◆ YOUR ASSIGNMENT: Search the material below for the string "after". Return every line that holds it.

◆ DATASET EXCERPT:

▬▬▬

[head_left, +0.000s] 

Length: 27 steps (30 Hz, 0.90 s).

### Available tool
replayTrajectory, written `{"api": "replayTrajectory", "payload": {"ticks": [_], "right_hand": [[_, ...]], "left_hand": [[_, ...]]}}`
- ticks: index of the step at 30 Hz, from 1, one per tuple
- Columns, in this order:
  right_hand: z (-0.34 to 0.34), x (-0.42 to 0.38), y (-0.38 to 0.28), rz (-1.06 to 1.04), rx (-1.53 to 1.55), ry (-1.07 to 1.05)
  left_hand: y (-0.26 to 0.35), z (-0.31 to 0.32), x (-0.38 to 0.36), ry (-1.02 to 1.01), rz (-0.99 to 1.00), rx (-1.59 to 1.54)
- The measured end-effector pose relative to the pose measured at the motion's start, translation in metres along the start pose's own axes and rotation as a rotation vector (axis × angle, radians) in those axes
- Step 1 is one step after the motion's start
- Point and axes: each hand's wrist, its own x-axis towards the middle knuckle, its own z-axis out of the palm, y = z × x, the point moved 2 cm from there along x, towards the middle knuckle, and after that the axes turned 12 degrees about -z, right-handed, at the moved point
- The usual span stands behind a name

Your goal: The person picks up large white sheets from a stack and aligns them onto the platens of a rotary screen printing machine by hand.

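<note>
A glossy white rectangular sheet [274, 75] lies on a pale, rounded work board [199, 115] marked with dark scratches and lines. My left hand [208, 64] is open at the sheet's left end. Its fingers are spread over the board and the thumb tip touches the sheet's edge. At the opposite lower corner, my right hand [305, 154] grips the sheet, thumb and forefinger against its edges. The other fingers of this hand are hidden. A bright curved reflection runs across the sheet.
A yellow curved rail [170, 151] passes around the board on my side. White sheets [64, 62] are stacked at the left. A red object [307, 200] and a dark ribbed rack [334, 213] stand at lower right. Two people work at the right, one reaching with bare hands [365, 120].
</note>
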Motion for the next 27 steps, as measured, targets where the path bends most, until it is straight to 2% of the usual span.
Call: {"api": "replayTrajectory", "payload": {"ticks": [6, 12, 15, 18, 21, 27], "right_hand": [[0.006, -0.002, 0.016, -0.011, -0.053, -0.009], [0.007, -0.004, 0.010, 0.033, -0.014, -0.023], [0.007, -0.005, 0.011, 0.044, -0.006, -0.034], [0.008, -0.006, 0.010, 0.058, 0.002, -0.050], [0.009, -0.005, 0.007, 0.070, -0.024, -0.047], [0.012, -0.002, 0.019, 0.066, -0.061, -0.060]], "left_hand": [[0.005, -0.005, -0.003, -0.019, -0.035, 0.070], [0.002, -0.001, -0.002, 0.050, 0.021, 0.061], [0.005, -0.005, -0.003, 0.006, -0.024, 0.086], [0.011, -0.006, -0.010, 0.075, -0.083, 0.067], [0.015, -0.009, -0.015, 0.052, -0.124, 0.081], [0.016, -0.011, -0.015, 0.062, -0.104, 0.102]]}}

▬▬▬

◆ RESPONSE AREA:
- Step 1 is one step after the motion's start
- Point and axes: each hand's wrist, its own x-axis towards the middle knuckle, its own z-axis out of the palm, y = z × x, the point moved 2 cm from there along x, towards the middle knuckle, and after that the axes turned 12 degrees about -z, right-handed, at the moved point

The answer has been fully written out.